DATA BELOW:
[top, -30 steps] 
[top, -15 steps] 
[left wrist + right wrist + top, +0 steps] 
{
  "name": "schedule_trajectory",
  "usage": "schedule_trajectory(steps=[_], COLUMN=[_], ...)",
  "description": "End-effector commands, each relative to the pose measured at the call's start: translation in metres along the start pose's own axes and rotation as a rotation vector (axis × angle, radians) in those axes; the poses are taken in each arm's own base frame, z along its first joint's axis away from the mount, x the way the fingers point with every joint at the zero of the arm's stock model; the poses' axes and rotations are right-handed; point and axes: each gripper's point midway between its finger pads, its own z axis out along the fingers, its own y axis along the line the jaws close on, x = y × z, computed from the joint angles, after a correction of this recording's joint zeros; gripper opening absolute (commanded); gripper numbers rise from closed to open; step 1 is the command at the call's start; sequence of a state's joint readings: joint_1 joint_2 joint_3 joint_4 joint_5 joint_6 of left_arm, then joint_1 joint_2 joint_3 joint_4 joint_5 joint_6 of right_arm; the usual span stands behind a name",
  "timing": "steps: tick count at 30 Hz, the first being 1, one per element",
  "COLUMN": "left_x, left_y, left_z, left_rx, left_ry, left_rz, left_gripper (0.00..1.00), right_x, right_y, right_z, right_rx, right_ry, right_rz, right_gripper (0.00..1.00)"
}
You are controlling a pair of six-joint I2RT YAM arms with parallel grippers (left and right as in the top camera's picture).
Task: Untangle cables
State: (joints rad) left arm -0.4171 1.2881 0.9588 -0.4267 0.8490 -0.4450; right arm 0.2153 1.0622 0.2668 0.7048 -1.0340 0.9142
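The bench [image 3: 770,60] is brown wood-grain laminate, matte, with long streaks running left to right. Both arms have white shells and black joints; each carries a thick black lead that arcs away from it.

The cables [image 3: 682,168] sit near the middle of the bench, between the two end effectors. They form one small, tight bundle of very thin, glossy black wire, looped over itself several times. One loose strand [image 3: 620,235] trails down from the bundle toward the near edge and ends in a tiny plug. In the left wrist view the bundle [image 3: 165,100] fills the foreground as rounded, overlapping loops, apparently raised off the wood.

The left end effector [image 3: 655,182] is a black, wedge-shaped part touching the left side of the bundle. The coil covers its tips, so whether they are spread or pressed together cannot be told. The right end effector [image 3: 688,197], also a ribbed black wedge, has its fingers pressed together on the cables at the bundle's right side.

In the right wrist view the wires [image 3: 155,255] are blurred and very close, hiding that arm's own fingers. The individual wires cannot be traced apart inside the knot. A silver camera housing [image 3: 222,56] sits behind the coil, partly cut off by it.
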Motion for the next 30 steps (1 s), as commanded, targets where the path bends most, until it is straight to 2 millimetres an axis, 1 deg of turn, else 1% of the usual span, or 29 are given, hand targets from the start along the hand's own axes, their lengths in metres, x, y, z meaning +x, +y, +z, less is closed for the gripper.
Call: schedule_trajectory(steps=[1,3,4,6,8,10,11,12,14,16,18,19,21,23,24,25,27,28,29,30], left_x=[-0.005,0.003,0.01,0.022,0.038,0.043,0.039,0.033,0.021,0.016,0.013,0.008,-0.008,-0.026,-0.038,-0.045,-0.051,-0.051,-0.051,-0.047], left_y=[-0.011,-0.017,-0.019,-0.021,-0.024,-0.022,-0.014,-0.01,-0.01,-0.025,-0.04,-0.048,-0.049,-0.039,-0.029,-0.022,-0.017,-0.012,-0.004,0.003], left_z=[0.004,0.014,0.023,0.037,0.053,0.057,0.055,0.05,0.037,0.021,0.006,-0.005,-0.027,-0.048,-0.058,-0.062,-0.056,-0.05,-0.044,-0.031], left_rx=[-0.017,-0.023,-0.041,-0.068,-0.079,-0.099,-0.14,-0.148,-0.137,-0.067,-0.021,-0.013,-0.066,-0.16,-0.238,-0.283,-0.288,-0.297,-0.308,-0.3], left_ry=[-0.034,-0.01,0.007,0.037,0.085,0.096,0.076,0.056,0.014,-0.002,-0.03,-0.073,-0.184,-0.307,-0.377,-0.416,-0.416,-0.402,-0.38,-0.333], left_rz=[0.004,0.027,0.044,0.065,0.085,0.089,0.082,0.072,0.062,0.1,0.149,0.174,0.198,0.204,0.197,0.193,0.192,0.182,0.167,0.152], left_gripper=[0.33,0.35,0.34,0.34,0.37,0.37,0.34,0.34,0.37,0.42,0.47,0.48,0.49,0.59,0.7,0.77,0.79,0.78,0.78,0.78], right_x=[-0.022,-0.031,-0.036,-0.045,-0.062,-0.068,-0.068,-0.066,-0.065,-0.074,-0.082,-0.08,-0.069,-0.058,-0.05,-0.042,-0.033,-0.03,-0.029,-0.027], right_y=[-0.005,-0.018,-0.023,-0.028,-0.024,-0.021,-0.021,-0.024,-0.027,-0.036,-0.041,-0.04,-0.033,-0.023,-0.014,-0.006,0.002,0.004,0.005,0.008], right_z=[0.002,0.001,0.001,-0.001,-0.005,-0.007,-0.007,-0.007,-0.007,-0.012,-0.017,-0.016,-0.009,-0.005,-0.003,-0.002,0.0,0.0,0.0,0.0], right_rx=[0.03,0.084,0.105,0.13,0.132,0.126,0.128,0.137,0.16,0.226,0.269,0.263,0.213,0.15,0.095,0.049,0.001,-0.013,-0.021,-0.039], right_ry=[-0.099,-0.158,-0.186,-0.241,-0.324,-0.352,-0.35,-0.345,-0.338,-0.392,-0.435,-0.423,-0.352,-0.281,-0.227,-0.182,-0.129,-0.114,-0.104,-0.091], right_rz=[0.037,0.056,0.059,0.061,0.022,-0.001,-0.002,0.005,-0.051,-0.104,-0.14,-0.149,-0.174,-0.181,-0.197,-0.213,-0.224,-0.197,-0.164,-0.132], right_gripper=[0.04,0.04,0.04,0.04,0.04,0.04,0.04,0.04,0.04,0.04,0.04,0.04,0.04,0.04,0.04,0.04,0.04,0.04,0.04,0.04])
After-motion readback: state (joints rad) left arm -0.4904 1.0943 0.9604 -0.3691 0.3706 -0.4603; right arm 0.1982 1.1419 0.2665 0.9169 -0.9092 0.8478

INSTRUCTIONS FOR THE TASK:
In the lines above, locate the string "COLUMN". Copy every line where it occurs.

RESPONSE BELOW:
  "usage": "schedule_trajectory(steps=[_], COLUMN=[_], ...)",
  "COLUMN": "left_x, left_y, left_z, left_rx, left_ry, left_rz, left_gripper (0.00..1.00), right_x, right_y, right_z, right_rx, right_ry, right_rz, right_gripper (0.00..1.00)"

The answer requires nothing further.